Secara sosial, masyarakat di pedalaman emiliki tingkat pendidikan lebih tinggi. Akibatnya, mayoritas warga pedalaman menguasai akses untuk masuk ke pekerjaan formal, terutama pegawai negeri dan birokrat. Sebaliknya, pendidikan masyarakat pesisir masih tertinggal sehingga sulit menjadi Pegawai Negeri Sipil (PNS) dan birokrat. Namun, mereka menguasai akses perekonomian karena sebagian besar pedagang dan wiraswasta.
“Perbedaan-perbedaan ini dalam kadar tertentu masih wajar,” ungkap Andika.
Namun ketika perbedaan tersebut sudah disusupi kepentingan politik, akses yang muncul bisa lebih luas dari sekedar konflik sosial.
Menurut sosiolog Universitas Tadulako, Palu Tahmidi Lasahido, tuntutan pemekaran wilayah yang muncul secara massif di Sulteng akhirnya di picu keinginan etnis tertentu untuk mendapatkan otoritas dalam pengendalian sumber daya alam, terutama tambang.
“Yang dibela bukan lagi kepentingan sebuah teritori yang lebih besar, tetapi otoritas etnis. Yang dibicarakan hanyalah etnis apa mengendalikan apa,” ungkap Tahmidi.
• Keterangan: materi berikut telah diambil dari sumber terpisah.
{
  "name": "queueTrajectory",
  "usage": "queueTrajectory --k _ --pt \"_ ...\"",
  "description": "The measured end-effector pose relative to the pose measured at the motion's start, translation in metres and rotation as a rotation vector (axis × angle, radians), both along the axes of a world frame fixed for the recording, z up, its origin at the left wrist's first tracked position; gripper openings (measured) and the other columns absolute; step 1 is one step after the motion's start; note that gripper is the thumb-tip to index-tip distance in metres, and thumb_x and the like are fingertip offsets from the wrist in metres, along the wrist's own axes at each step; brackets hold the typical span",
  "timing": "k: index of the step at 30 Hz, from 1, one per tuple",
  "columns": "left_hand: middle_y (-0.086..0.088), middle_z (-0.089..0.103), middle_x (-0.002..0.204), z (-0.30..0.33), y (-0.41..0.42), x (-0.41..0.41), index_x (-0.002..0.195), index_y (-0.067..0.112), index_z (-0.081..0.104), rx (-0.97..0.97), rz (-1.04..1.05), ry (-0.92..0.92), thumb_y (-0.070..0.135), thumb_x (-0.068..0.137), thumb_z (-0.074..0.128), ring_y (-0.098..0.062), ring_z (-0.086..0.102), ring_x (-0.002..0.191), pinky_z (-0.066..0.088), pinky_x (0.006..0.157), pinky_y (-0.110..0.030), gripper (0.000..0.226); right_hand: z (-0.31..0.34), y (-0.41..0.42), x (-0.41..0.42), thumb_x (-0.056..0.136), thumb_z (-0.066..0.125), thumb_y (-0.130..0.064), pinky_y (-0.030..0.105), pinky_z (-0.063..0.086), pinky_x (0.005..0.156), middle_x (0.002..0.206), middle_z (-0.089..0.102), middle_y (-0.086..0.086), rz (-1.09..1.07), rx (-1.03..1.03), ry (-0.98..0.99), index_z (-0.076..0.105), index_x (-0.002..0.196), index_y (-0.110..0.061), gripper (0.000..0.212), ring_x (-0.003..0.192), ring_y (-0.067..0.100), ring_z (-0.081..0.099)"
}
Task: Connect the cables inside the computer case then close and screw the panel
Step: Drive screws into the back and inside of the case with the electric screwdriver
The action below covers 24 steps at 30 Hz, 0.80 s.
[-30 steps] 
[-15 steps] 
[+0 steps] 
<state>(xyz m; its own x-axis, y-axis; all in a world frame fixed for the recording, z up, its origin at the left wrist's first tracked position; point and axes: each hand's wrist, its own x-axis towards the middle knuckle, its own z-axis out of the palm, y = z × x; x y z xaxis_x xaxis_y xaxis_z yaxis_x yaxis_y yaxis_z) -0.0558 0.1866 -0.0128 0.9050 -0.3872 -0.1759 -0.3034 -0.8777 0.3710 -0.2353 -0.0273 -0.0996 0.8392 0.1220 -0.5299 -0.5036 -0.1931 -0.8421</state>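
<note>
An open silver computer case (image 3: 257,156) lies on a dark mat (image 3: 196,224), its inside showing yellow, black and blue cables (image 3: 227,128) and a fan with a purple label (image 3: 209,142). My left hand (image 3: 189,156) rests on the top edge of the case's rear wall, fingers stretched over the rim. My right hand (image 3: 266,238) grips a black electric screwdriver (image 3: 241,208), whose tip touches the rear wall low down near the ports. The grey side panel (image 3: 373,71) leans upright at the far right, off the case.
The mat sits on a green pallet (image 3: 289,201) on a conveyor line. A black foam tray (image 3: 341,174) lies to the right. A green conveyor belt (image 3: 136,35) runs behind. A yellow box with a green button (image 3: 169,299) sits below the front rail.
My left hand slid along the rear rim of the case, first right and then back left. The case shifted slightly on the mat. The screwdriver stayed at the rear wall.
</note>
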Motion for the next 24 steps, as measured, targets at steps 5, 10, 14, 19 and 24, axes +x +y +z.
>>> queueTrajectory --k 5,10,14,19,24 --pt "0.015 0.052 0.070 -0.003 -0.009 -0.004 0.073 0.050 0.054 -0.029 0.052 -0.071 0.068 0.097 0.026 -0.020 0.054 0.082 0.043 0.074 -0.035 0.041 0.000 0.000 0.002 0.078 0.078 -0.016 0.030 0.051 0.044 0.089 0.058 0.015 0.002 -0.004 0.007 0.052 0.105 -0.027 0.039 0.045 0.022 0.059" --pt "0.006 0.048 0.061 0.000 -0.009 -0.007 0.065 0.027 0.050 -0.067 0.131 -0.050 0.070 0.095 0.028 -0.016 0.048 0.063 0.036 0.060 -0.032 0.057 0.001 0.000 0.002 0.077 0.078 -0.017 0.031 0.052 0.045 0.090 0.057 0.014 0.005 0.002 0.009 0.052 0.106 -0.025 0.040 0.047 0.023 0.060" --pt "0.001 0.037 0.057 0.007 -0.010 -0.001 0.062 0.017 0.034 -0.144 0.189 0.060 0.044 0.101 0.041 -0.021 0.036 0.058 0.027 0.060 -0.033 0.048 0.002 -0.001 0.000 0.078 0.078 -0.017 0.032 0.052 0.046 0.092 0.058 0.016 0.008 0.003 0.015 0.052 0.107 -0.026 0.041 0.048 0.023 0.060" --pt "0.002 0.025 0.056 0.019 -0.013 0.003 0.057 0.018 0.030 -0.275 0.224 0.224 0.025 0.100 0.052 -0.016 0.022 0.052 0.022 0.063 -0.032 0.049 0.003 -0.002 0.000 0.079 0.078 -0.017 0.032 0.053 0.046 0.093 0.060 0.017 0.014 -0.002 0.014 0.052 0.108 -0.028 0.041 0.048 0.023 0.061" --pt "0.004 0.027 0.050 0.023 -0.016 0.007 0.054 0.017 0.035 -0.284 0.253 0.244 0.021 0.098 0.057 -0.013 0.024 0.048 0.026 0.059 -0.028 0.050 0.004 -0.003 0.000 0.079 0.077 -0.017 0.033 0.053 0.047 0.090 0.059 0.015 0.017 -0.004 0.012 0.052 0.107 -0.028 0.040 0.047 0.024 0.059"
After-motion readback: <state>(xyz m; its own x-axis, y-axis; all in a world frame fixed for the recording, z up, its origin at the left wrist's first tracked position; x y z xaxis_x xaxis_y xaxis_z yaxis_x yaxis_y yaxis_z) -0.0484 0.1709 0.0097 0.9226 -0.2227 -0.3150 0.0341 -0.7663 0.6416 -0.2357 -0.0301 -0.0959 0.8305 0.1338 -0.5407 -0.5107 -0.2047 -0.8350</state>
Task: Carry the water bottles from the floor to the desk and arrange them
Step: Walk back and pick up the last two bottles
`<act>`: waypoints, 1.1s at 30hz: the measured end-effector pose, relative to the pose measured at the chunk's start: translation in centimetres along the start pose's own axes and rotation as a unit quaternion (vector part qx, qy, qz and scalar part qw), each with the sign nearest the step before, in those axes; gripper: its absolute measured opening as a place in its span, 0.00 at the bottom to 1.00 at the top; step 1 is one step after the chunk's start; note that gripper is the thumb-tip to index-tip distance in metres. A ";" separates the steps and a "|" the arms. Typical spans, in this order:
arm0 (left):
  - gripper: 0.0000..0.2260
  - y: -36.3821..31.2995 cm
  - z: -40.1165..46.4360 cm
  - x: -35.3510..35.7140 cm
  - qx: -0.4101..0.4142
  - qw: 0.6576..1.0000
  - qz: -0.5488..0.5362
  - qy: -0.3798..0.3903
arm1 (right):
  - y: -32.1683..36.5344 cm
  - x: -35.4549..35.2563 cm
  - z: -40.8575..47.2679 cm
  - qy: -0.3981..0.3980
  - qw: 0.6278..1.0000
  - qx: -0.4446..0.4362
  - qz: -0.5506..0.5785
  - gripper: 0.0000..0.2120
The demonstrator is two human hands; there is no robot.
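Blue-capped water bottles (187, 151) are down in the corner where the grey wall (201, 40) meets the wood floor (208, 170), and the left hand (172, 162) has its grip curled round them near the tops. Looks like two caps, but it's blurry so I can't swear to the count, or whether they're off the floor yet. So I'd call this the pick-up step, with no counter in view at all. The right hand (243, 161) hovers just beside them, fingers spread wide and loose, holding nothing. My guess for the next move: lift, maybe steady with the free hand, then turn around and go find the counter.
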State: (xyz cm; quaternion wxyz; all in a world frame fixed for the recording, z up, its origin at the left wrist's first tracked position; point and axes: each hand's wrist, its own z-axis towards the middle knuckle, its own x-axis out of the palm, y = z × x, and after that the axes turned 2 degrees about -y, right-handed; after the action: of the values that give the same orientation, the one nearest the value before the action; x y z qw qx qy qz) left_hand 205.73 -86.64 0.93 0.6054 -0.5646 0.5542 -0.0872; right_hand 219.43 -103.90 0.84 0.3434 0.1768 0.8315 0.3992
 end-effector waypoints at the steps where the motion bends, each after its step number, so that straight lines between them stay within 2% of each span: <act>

Persoalan konflik ternyata tidak berhenti dengan pemekaran. Daerah-daerah hasil pemekaran justru menghadapi konflik baru yaitu pertarungan antarklan diantar etnis besar untuk menjadi kepala daerah sebagai pintu masuk untuk mengendalikan SDA. Bahkan, dalam menentukan ibu kota Kabupaten pun kepentingan etnis/klan lebih dominan ketimbang kepentingan kabupaten.
Momen pemilihan umum kepada daerah dan pemilu akan menjadi ajang persaingan bagi para etnis local memperbutkan sumber daya politik sebagai legitimasi mengendalikan SDA. Upaya untuk menjadi kepala daerah akan menjadi pertaruhan mati-matian karena posisi inilah yang paling menentikan. (SULTANI/LITBANG KOMPAS).